DATA BELOW Block Start
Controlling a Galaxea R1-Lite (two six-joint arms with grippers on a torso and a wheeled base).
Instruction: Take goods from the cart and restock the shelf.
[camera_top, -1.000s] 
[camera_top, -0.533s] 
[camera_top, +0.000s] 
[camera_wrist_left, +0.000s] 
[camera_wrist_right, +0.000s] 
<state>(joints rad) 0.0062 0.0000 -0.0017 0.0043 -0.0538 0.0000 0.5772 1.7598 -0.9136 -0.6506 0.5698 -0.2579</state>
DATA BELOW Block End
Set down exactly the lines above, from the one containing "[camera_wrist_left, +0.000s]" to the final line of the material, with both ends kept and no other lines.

[camera_wrist_left, +0.000s] 
[camera_wrist_right, +0.000s] 
<state>(joints rad) 0.0062 0.0000 -0.0017 0.0043 -0.0538 0.0000 0.5772 1.7598 -0.9136 -0.6506 0.5698 -0.2579</state>

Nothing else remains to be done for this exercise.